• [Aim of the exercise] Work through the records that follow and return each line containing the word "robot".
- Opening Delimiter -
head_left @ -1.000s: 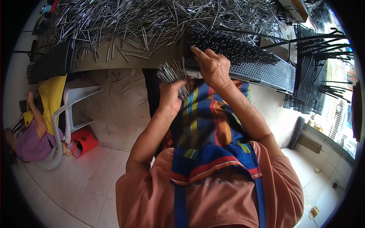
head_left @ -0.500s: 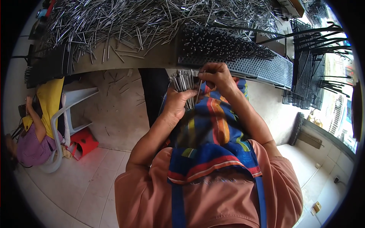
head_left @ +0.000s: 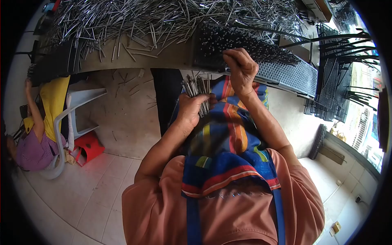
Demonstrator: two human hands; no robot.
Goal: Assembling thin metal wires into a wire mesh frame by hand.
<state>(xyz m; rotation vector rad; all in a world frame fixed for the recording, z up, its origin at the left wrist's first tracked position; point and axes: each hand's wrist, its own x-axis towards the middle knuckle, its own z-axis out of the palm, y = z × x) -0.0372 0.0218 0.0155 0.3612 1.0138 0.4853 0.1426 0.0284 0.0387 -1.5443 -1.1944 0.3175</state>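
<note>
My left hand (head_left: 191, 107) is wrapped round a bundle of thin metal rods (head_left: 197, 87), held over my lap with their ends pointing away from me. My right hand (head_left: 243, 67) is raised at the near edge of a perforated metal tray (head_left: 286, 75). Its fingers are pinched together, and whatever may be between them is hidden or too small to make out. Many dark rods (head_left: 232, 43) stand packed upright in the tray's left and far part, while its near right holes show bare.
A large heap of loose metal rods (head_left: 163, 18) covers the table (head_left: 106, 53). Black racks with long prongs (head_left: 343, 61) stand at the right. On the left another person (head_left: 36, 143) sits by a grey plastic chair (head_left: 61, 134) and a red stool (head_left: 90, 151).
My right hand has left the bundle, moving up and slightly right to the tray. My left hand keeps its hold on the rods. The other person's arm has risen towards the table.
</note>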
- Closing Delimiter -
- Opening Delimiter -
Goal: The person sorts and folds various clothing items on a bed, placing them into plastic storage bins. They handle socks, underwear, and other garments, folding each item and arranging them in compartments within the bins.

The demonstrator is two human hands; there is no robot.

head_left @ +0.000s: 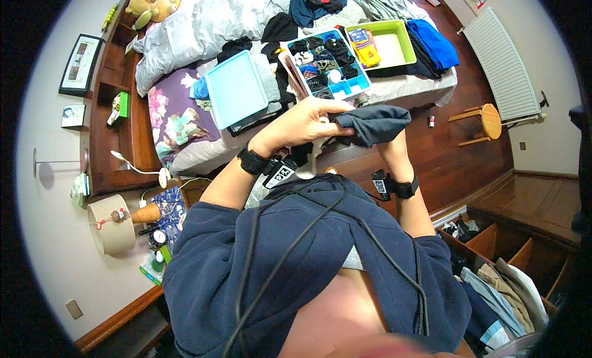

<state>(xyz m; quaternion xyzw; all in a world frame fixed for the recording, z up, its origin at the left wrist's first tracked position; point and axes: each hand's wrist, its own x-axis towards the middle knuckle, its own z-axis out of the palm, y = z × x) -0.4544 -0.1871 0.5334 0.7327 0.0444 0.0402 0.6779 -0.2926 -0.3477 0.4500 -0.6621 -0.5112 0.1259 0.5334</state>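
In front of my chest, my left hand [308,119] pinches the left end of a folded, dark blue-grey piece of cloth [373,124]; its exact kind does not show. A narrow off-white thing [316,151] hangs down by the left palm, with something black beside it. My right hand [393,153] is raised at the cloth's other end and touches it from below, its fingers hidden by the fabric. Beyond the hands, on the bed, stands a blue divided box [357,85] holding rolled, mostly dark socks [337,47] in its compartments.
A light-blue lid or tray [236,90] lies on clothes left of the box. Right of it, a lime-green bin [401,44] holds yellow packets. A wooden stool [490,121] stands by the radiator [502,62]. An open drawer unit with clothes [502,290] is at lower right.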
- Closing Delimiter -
• [Completed task]
Demonstrator: two human hands; no robot.
The demonstrator is two human hands; there is no robot.

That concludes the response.